START Supplied data

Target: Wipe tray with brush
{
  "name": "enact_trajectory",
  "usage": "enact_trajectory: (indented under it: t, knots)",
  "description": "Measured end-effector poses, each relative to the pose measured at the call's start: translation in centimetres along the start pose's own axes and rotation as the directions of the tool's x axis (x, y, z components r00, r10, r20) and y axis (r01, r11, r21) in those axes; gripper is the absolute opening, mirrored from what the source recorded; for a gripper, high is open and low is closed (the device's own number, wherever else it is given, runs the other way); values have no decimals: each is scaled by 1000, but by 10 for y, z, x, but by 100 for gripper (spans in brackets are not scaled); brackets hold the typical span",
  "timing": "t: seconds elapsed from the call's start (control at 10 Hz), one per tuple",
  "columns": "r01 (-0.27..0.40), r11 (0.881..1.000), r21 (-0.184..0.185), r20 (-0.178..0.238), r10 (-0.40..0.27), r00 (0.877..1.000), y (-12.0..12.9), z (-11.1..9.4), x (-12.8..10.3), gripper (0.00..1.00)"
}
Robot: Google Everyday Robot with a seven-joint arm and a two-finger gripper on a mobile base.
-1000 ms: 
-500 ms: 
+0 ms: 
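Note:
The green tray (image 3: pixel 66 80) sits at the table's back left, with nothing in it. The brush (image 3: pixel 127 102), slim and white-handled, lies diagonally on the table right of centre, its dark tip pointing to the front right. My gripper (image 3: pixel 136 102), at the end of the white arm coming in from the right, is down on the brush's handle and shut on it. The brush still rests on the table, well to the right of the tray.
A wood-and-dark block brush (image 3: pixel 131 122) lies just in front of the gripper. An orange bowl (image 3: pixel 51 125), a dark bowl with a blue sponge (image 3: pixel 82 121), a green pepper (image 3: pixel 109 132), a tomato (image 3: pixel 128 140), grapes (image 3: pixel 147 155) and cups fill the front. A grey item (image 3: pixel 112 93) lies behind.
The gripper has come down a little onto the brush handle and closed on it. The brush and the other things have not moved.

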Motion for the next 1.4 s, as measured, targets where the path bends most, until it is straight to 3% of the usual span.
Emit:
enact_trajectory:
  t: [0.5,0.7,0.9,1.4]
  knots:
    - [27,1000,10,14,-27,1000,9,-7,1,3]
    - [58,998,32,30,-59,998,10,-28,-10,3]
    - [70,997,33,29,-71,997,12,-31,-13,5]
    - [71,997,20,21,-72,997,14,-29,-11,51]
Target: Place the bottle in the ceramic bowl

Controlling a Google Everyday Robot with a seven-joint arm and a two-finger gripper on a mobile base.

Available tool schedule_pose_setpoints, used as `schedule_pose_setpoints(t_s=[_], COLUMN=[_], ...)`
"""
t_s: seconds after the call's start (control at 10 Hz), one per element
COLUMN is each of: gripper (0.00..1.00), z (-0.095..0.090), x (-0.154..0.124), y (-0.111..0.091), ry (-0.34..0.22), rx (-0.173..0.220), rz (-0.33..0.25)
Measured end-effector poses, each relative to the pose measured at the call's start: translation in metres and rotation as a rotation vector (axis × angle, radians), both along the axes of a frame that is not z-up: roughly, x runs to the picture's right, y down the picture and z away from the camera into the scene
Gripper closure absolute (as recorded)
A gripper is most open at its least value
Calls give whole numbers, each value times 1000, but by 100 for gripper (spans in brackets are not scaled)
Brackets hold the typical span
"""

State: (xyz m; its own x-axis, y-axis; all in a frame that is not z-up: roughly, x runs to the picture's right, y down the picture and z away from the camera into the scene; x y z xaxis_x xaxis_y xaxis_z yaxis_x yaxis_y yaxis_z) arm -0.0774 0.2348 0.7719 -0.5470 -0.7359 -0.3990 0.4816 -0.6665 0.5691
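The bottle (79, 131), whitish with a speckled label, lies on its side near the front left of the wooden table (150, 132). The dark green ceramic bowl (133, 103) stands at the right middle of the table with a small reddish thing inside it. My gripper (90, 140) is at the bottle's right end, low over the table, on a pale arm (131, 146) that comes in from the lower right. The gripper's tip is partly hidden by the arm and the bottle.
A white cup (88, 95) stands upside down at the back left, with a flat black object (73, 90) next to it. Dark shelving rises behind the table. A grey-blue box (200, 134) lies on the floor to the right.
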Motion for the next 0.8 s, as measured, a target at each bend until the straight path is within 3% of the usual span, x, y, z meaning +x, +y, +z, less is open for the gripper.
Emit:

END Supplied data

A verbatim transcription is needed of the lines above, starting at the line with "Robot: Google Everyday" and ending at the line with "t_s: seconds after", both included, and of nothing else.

Solution to this exercise:
Robot: Google Everyday Robot with a seven-joint arm and a two-finger gripper on a mobile base.
-1000 ms: 
-500 ms: 
+0 ms: 
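Note:
The green tray (image 3: pixel 66 80) sits at the table's back left, with nothing in it. The brush (image 3: pixel 127 102), slim and white-handled, lies diagonally on the table right of centre, its dark tip pointing to the front right. My gripper (image 3: pixel 136 102), at the end of the white arm coming in from the right, is down on the brush's handle and shut on it. The brush still rests on the table, well to the right of the tray.
A wood-and-dark block brush (image 3: pixel 131 122) lies just in front of the gripper. An orange bowl (image 3: pixel 51 125), a dark bowl with a blue sponge (image 3: pixel 82 121), a green pepper (image 3: pixel 109 132), a tomato (image 3: pixel 128 140), grapes (image 3: pixel 147 155) and cups fill the front. A grey item (image 3: pixel 112 93) lies behind.
The gripper has come down a little onto the brush handle and closed on it. The brush and the other things have not moved.
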
Motion for the next 1.4 s, as measured, targets where the path bends most, until it is straight to 3% of the usual span.
Emit:
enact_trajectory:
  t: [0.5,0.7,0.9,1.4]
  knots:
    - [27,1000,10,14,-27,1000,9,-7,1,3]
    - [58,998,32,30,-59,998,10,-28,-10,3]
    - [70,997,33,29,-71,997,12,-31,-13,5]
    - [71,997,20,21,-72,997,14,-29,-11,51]
Target: Place the bottle in the ceramic bowl

Controlling a Google Everyday Robot with a seven-joint arm and a two-finger gripper on a mobile base.

Available tool schedule_pose_setpoints, used as `schedule_pose_setpoints(t_s=[_], COLUMN=[_], ...)`
"""
t_s: seconds after the call's start (control at 10 Hz), one per element

The work on this exercise is now complete.